_Problem_
Repeat exactly the lines below that lie between the line with "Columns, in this" and the line with "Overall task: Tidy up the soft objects", counting both of those lines as part of the answer.

_Dataset section_
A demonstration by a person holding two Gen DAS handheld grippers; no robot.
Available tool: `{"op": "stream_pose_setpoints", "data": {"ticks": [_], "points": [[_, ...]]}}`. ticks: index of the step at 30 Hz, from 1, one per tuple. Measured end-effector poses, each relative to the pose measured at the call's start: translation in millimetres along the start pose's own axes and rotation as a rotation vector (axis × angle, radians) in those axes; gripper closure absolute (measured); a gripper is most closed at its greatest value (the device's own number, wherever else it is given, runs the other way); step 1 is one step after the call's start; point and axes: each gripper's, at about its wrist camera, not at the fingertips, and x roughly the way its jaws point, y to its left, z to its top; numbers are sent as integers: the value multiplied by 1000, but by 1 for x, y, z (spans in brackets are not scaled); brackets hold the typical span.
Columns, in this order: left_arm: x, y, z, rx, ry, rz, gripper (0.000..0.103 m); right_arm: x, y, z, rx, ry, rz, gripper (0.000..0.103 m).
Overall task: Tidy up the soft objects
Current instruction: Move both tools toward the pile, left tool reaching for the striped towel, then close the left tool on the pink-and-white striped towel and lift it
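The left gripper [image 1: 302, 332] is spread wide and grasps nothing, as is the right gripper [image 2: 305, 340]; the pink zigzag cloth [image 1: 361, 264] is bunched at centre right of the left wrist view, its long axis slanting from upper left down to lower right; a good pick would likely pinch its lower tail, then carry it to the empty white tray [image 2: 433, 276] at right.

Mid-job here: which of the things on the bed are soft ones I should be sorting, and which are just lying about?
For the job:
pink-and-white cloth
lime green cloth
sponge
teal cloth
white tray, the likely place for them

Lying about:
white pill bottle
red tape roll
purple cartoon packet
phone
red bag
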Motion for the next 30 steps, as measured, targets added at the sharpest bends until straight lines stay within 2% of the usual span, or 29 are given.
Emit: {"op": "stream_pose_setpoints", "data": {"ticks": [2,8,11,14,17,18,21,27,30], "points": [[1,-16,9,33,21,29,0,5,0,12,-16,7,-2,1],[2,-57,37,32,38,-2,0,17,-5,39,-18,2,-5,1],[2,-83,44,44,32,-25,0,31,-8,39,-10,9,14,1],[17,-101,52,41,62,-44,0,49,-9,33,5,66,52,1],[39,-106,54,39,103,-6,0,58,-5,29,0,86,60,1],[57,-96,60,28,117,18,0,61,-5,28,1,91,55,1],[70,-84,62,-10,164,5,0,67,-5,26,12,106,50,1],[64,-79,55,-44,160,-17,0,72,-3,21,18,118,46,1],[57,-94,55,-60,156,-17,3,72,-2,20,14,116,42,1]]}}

_Result for this task_
Columns, in this order: left_arm: x, y, z, rx, ry, rz, gripper (0.000..0.103 m); right_arm: x, y, z, rx, ry, rz, gripper (0.000..0.103 m).
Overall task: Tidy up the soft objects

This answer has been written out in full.